Eine der ersten Amtshandlungen der künftigen Landesregierung muss darin bestehen, genau zu definieren, was die Politik von den Polizistinnen und Polizisten in Thüringen erwartet und um dies in einem novellierten Polizeiaufgabengesetz (PAG) rechtlich festzuschreiben. „Dabei geht es nicht darum, politisch motiviert nieder zu schreiben, was wünschenswert ist. Vielmehr muss das PAG die Aufgaben der Polizei so definieren, dass sie für alle Kolleginnen/ Kollegen im Freistaat nachvollziehbar sind“ betont der DPolG Vorsitzende Hoffmann. „Auch sollte in diesem beschrieben werden, wie und mit welchen Mitteln die Polizei ausgestattet werden muss, um den Anforderungen der Politik gerecht zu werden“ ergänzte Helga Jürgens vom BDK.

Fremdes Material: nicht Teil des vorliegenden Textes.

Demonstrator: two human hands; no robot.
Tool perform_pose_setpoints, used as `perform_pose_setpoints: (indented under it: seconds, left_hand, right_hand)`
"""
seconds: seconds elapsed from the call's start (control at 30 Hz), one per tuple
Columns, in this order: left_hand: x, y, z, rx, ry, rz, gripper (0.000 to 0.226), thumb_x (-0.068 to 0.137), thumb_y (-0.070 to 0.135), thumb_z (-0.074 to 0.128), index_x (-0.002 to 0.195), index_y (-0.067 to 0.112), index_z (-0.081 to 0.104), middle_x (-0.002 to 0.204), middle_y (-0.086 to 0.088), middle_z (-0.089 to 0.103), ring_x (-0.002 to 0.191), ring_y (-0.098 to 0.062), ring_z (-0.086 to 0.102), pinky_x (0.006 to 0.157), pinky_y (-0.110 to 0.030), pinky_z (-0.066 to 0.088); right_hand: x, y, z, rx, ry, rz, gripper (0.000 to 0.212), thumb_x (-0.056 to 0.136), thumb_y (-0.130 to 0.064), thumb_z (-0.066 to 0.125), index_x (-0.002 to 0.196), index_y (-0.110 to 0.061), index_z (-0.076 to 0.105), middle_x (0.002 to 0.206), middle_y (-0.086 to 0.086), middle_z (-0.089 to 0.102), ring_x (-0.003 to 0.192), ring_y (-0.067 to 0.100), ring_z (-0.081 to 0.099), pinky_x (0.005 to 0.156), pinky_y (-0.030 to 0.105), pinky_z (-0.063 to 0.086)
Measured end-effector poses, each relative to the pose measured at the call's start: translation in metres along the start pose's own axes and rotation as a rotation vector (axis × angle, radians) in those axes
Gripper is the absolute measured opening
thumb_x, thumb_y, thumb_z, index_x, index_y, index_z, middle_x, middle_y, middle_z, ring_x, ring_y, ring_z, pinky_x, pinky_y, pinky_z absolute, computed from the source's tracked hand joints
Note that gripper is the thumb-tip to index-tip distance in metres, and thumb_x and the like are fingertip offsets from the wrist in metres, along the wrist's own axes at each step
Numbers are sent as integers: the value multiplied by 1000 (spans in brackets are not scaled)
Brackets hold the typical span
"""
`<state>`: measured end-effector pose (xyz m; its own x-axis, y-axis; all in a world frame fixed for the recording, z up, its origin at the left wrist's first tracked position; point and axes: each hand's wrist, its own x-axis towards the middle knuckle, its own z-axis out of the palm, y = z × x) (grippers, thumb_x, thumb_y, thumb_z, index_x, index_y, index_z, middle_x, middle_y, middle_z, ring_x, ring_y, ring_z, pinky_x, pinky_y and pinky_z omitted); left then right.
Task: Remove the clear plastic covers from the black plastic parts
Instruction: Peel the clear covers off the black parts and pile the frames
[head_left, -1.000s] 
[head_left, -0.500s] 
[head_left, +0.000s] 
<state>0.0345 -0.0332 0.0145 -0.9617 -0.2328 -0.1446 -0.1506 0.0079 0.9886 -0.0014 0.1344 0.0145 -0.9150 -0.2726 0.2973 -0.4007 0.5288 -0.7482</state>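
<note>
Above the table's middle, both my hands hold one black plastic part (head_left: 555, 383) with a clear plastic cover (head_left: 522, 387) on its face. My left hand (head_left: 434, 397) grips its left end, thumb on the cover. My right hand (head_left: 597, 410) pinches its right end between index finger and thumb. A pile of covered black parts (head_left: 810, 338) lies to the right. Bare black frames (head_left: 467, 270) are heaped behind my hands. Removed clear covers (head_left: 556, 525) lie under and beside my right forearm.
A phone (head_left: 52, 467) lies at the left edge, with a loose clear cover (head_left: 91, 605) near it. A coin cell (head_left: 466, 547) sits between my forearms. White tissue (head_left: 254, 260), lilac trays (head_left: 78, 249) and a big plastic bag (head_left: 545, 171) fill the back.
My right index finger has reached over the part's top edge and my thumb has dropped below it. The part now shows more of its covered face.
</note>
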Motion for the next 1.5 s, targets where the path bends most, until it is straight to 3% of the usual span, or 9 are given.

Es ist unbestritten, dass vor der kommenden Landesregierung noch viele Baustellen liegen, welche sie als Erbe übernehmen wird. Jedoch gilt es auch, Prioritäten im Handeln zu schaffen, welche in erster Linie den Leistungen entsprechen, welche von Thüringer Polizistinnen und Polizisten erwartet und erbracht werden. „Ein wesentlicher Aspekt besteht darin, den Kolleginnen und Kollegen in ihrem Berufsleben auch finanziell stabile Perspektiven aufzuzeigen. Es ist einfach nicht weiter hinnehmbar, dass anstehende Beförderungen mit der Begründung ausgesetzt werden, dass diese auf Grund der Kassenlage nicht finanzierbar seien“ erklärt Hoffmann seitens der DPolG. „Schließlich muss sich die zukünftige Landesregierung auch immer wieder fragen lassen, wo sie ihre Prioritäten setzt. Da sollte so manches Prestigeobjekt zugunsten einer leistungsgerechten Bezahlung unserer Polizisten nochmals überdacht werden“ fügt die Landesvorsitzende des BDK ergänzend hinzu.

Sowohl die DPolG, als auch der BDK sind sich darüber einig, dass Probleme nicht an den Betroffenen vorbei geregelt werden dürfen. Hier erwarten Hoffmann und Jürgens, dass nach der Regierungsbildung unverzüglich gleichberechtigte Gespräche zwischen der Landesregierung, sowie allen gewerkschaftlichen Vertretungen und den Personalvertretungen aufgenommen werden. Die Bereitschaft zu solchen Gesprächen ist vom BDK und der DPolG gegeben.